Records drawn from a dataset
+ + + + +

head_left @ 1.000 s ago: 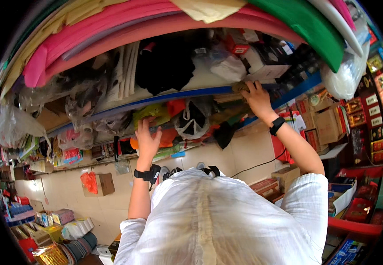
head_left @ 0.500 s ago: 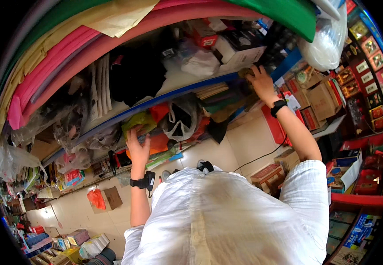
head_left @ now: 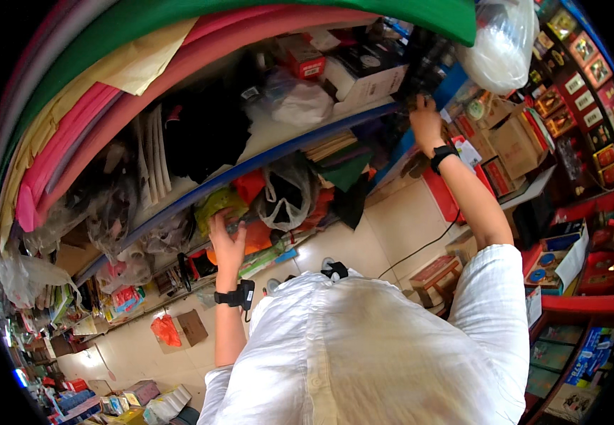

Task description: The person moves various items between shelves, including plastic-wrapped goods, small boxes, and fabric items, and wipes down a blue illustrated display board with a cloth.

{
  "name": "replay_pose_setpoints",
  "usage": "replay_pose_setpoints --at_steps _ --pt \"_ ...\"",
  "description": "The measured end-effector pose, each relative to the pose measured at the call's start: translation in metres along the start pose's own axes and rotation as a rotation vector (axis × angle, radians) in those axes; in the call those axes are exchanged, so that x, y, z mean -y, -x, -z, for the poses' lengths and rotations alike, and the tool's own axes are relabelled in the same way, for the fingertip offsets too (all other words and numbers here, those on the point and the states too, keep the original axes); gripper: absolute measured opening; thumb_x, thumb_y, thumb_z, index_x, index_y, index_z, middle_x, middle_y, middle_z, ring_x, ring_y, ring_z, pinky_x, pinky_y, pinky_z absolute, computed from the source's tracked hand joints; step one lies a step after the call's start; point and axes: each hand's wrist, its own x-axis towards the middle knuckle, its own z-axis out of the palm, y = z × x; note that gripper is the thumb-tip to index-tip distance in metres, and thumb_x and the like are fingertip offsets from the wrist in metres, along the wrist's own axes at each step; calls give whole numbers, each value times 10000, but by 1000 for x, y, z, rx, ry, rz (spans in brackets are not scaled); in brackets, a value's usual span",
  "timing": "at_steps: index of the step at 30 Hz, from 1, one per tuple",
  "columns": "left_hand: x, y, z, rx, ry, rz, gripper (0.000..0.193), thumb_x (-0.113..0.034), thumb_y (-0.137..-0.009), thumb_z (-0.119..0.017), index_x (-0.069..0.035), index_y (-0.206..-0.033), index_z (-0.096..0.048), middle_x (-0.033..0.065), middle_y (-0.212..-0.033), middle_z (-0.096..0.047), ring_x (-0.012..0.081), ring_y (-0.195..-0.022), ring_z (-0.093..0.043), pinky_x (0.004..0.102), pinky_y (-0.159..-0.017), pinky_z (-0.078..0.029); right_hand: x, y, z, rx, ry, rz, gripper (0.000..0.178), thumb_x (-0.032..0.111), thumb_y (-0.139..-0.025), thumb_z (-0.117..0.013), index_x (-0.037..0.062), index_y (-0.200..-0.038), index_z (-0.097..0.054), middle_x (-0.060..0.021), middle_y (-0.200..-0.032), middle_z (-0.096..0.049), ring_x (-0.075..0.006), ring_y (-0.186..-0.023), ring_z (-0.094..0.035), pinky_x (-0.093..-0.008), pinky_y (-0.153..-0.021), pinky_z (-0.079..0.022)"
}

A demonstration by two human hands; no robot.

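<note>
My left hand (head_left: 227, 244) is at the lower shelf, with its fingers apart against a yellow-green plastic bag (head_left: 212, 202). An orange bag (head_left: 258, 239) lies just beside it, and a clear carrier bag with dark contents (head_left: 283, 195) hangs to its right. My right hand (head_left: 426, 126) reaches up to the right end of the blue shelf edge (head_left: 307, 136), near a blue upright (head_left: 450, 83). Its fingers are bent over dark items, and whether they grip anything is hidden. Both wrists wear black bands.
Coloured paper sheets (head_left: 73, 152) overhang the top. On the upper shelf are a black bundle (head_left: 204, 142), a white-and-black box (head_left: 365, 74) and a red box (head_left: 303, 58). A stuffed clear bag (head_left: 502, 53) hangs at right. A cable (head_left: 427, 248) crosses the floor near cartons (head_left: 436, 276).
My right hand has shifted a little right along the shelf end, and the brownish thing at its fingertips no longer shows there. My left hand stays by the yellow-green bag. The view has shifted slightly.
</note>
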Motion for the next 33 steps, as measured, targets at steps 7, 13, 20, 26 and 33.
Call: replay_pose_setpoints --at_steps 7,13,20,26,33 --pt "-10 5 -12 13 -19 -14 409 -179 -907 -682 -43 -1279 -580 161 -1217 -592 376 -1114 -595 479 -988 -422 -25 40 36 33 -148 -259 516 17 -817 -694 173 -1306 -645 -201 -1378 -529 -422 -1180 -563 -496 -815 -587" --pt "3 20 -5 47 7 93 365 -123 -913 -684 -15 -1250 -597 177 -1217 -591 347 -1069 -637 434 -930 -491 15 91 54 127 -775 -390 499 36 -837 -710 126 -1318 -612 -223 -1275 -587 -432 -1189 -573 -493 -967 -514" --pt "18 28 4 -60 93 229 337 -95 -953 -666 14 -1263 -590 177 -1189 -666 267 -1046 -673 377 -905 -528 64 146 73 297 -2156 -835 404 213 -1037 -579 13 -1387 -546 -149 -1367 -619 -273 -1232 -619 -416 -1048 -491" --pt "12 48 12 -139 142 305 293 -71 -990 -628 12 -1267 -586 131 -1172 -681 221 -1092 -655 355 -951 -514 85 141 59 679 -2886 -972 508 370 -1042 -494 -7 -1376 -554 -157 -1256 -677 -288 -1109 -659 -421 -995 -521" --pt "30 51 44 -207 352 344 244 -71 -1005 -619 3 -1237 -614 78 -1158 -680 175 -1073 -640 311 -931 -498 126 136 85 726 -2957 -979 507 326 -997 -529 -18 -1369 -556 -162 -1264 -673 -294 -1129 -654 -421 -1012 -513"
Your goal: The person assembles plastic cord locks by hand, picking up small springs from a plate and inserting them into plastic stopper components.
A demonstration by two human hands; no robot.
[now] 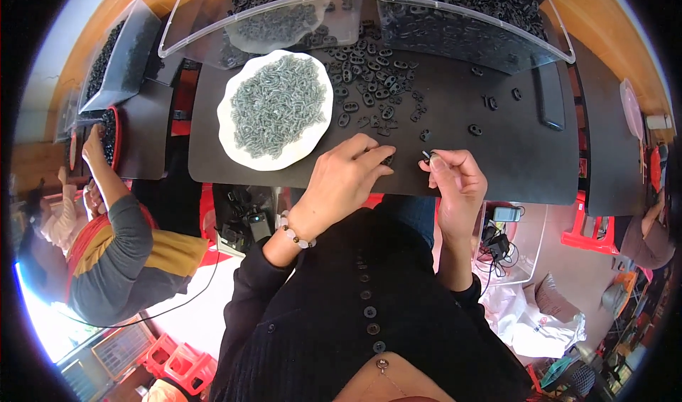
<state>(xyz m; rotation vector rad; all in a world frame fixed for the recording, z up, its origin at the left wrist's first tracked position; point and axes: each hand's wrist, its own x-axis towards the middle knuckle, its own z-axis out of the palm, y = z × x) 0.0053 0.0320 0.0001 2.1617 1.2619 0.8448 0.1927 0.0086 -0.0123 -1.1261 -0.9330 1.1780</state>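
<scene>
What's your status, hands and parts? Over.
Left hand at dark part, grip unclear. Right hand pinching small piece. Black parts scattered beyond; white plate near left hand.

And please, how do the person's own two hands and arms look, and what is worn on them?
Both the left hand and right hand are ungloved. A bracelet of pale and darker round beads circles the left wrist. Black sleeves cover part of the forearms.
</scene>
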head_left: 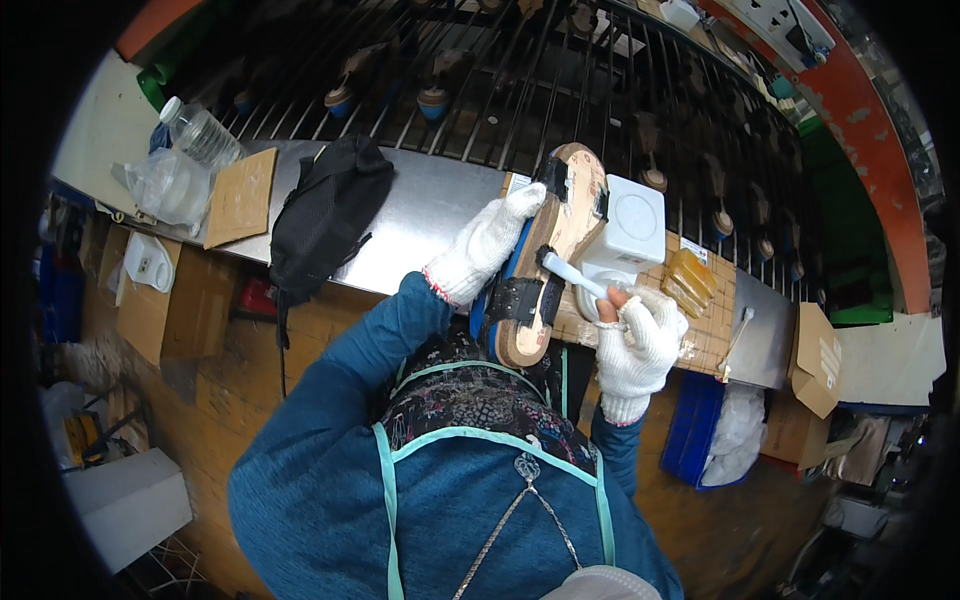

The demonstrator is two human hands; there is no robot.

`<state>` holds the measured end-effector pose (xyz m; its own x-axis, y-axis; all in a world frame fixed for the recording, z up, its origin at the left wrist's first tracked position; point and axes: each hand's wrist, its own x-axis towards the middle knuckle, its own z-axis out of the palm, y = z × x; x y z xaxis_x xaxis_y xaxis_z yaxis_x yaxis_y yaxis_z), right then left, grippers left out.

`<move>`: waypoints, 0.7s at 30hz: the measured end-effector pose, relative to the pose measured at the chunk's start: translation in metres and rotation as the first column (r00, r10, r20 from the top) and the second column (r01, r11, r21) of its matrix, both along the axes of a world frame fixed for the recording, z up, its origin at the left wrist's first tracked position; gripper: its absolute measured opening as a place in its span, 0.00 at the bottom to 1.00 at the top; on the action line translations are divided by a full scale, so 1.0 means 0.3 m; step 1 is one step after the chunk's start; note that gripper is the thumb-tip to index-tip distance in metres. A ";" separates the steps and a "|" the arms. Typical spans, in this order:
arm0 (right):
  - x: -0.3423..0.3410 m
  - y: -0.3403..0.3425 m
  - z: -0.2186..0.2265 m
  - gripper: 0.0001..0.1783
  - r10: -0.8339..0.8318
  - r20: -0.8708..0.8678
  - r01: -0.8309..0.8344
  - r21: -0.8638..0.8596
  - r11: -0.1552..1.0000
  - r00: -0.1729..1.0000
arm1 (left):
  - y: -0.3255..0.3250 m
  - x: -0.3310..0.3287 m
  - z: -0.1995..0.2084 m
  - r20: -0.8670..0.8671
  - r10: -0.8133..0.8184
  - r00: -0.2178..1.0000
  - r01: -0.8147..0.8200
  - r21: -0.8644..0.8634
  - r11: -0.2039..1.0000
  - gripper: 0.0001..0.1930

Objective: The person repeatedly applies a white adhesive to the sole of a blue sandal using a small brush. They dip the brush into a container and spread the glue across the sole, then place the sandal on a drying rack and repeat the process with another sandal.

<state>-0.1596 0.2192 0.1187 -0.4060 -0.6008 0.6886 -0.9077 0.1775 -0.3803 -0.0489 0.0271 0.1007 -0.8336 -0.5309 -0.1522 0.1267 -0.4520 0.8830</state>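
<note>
Sandal (522, 298): slanted between left grip (487, 250) and brush (575, 272), over the edge of the worktop (405, 215).
Left grip: clamped on its side, thumb showing, other fingers hidden behind.
Right grip (640, 340): closed on brush handle, 2 bare fingertips visible.
Bowl (588, 302): partly covered by brush and hand.

Passage over metal counter (405, 225) right of black bag (328, 205); white container (634, 218) crowds sandal's (565, 215) right side.
</note>
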 end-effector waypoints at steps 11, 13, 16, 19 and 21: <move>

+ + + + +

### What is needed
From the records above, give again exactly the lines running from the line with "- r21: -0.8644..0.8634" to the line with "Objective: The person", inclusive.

### Response box
  - r21: -0.8644..0.8634
  - r11: -0.2039..1.0000
  - gripper: 0.0001..0.1930

Objective: The person repeatedly applies a white adhesive to the sole of a blue sandal using a small brush. They dip the brush into a container and spread the glue across the sole, then place the sandal on a drying rack and repeat the process with another sandal.

A complete answer has now been given to the exercise.